The Saturday, April 6 Episcopal Consecration of Bishop Simon Peter Kamomoe and Bishop Wallace Ng’ang’a Gachihi as Auxiliary Bishops for the Catholic Archdiocese of Nairobi in Kenya was “uplifting”, a U.S.-born Catholic Missionary Priest, who witnessed the celebration at St. Mary’s Msongari School grounds in Westlands, Nairobi, has said. 

In an interview with ACI Africa, Fr. Jeff Duaime lauded the organizers of the Episcopal Ordination liturgy that had 26,751 people in attendance and described the celebration as “very impressive and inspiring”.

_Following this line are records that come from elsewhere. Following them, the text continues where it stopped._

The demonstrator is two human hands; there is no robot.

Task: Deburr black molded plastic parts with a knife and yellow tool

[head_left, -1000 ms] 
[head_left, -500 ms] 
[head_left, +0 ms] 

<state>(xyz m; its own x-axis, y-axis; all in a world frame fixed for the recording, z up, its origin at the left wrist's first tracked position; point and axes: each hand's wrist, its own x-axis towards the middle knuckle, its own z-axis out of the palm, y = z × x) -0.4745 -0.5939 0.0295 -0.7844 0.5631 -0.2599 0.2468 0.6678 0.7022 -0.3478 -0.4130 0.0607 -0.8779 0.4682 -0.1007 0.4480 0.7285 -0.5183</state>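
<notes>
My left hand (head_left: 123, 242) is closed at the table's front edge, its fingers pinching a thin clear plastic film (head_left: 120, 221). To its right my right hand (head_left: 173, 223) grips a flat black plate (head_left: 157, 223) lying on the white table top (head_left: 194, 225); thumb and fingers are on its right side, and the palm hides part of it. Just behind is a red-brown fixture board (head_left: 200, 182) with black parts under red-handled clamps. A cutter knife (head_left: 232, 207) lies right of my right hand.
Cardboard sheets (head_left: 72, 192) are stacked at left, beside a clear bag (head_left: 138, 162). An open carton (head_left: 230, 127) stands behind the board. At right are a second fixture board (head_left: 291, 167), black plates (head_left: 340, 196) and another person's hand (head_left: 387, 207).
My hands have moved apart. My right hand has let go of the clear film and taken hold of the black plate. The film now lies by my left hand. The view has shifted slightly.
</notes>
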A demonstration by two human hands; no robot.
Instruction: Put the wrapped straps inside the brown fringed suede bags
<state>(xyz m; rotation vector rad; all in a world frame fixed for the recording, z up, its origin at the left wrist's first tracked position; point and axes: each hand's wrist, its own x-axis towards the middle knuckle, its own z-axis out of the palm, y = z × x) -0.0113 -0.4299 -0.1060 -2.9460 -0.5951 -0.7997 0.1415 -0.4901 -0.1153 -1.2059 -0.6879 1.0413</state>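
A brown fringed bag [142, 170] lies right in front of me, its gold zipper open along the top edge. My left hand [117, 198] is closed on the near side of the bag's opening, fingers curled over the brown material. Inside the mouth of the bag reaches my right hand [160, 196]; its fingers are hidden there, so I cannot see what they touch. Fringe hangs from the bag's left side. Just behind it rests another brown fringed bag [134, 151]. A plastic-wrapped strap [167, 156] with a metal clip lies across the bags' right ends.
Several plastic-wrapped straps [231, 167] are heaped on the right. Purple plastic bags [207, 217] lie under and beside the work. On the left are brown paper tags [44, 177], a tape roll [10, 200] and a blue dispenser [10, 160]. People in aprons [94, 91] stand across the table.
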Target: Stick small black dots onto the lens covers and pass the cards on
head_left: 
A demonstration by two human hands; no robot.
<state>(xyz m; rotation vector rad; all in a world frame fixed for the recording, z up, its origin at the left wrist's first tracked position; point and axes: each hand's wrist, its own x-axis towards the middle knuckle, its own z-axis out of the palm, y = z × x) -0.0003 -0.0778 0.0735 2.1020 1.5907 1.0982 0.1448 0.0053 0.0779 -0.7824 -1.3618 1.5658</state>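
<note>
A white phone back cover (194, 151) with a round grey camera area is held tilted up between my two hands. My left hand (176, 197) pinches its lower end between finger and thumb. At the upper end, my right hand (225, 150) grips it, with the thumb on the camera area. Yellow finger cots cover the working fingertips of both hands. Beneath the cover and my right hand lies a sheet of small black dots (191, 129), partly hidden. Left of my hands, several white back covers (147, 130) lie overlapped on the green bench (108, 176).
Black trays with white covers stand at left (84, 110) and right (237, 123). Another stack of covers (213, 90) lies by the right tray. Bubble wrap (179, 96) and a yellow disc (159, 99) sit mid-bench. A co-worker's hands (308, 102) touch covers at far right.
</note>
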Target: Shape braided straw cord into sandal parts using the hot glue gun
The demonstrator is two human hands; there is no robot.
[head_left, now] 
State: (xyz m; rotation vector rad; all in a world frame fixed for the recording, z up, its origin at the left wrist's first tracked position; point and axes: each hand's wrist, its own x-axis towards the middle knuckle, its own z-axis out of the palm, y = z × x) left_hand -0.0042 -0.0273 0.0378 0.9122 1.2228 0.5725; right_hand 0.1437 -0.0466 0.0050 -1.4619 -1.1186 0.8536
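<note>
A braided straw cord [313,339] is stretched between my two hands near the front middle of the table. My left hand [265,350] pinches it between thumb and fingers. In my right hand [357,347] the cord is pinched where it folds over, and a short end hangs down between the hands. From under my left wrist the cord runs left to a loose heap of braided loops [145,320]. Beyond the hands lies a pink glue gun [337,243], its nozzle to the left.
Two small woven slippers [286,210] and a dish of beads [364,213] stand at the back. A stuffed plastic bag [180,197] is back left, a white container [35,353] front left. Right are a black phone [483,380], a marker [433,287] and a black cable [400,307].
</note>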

“The preparation and organization for the event was extremely well done and rivals anything that would be fine for such a large event in Rome or North America,” the Rome-based member of the Congregation of the Holy Spirit under the protection of the Immaculate Heart of Mary (Spiritans/Holy Ghost Fathers) said.

Credit: ACI Africa

“The excitement and enthusiasm” that characterized the Eucharistic celebration, Fr. Jeff said, “was uplifting and very encouraging especially in relation to my experience coming from Europe and North America.”


The Spiritan Priest, who serves as the First Assistant of Fr. Alain Mayama, the first African Superior General of the 321-year-old Missionary Congregation, said that the lively liturgical celebration “is a sign of the vitality of the church in Kenya, which gives witness to the depth of faith among the people of God.”

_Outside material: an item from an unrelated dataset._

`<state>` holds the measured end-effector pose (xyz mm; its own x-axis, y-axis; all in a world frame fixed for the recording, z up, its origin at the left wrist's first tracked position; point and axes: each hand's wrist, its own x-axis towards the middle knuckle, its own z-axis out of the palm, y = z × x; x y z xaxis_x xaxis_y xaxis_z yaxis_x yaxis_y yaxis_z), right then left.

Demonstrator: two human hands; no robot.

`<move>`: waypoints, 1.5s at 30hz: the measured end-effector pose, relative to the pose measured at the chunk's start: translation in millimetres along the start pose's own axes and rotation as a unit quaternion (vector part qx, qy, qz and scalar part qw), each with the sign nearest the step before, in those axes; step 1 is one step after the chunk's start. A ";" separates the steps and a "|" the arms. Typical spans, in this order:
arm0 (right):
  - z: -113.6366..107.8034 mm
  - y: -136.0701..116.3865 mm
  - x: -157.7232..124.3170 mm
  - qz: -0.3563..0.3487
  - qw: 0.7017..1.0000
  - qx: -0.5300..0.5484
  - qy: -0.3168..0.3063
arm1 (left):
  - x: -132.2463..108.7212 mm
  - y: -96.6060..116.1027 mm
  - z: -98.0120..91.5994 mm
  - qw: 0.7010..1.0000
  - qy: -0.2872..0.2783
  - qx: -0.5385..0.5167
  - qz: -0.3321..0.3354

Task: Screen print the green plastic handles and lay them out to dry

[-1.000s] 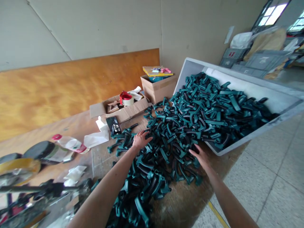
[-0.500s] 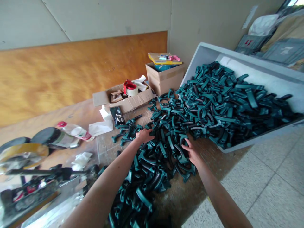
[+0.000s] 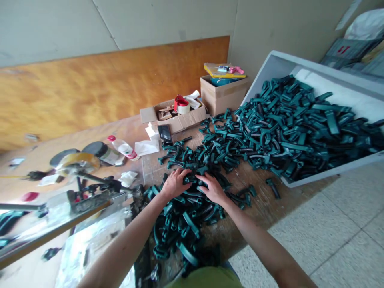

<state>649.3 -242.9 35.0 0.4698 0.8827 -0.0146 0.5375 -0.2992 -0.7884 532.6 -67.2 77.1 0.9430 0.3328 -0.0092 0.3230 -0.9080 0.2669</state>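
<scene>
A heap of dark green, curved plastic handles [image 3: 192, 224], several with black ribbed grips, lies on the wooden table in front of me. My left hand [image 3: 175, 185] is sunk into the top of the heap, its fingers and thumb bent around some of the handles. Facing it from the right, my right hand [image 3: 213, 189] curls its fingers against the same cluster. Between the two hands the handles are bunched together; which pieces each hand grips is partly hidden. More handles [image 3: 222, 148] trail back toward a tilted grey bin [image 3: 306, 176].
The bin, full of handles, lies at the right with its mouth toward the table. Behind stand a cardboard box [image 3: 220, 98] and an open carton [image 3: 192, 119] with tape. A bottle [image 3: 124, 148], black jar [image 3: 103, 154], phone [image 3: 165, 135] and metal fixture [image 3: 93, 202] lie left.
Both hands have moved toward me and closer together, dragging handles from the middle into the near heap. A single handle now lies apart near the bin. The view has swung left.
</scene>
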 end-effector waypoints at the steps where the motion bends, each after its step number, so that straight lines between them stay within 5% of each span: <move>1: 2.8 -6.3 -2.9 -0.011 1.000 -0.022 -0.014 | -14.1 2.9 -0.3 1.000 0.016 0.007 0.002; 6: -15.9 -9.6 -35.2 -0.063 0.997 -0.033 -0.018 | -105.9 34.8 14.3 0.995 0.086 0.040 0.042; 11: -70.6 68.9 -87.3 0.092 0.979 0.042 0.176 | -197.4 52.9 61.2 0.989 0.004 0.042 0.144; 15: -92.6 148.4 -115.7 0.196 0.909 -0.128 0.345 | -219.4 60.9 89.2 0.985 -0.080 0.040 0.146; 19: -60.5 158.1 -105.4 0.246 0.878 -0.183 0.367 | -212.7 62.5 93.3 0.989 -0.094 0.021 0.116; 24: 5.1 106.1 -64.3 0.243 0.913 -0.106 0.309 | -200.7 38.4 85.1 0.991 -0.096 -0.005 0.098; 28: 10.9 94.9 -55.7 0.226 0.926 -0.061 0.298 | -196.6 22.2 79.7 0.994 -0.081 -0.003 0.078; 33: -19.5 104.6 -109.9 0.090 0.970 -0.030 0.222 | -216.1 29.6 74.6 0.996 -0.028 0.020 0.084; 36: -17.5 107.3 -160.6 -0.007 0.990 -0.102 0.095 | -241.3 34.1 76.3 0.993 -0.013 0.047 0.110; 40: 12.1 104.8 -187.6 -0.152 0.963 -0.182 -0.126 | -260.9 35.8 90.1 0.989 -0.021 0.085 0.120; 45: 42.3 86.0 -151.5 -0.251 0.924 -0.243 -0.158 | -245.8 35.9 102.2 0.989 -0.042 0.113 0.086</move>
<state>594.8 -387.0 -56.6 -0.1102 0.9932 0.0381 0.9193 0.1164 -0.3760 320.7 -207.6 -9.6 0.9859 0.1544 -0.0652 0.1578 -0.9862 0.0498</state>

“I was struck by how well the two new Auxiliary Bishops were received by the people. They obviously are held on high esteem and have done great work in the Archdiocese of Nairobi. I wish them many blessings and great success in their ministry,” Fr. Jeff told ACI Africa.

Credit: ACI Africa

“I was honoured to be part of the celebration,” he added about the April 6 event that had the Apostolic Nuncio in Kenya, Archbishop Hubertus van Megen, as the Principal Consecrator.

In his homily, Archbishop van Megen called upon the two Bishops-elect to have the person of Jesus Christ as their “anchor” during their Episcopal Ministry.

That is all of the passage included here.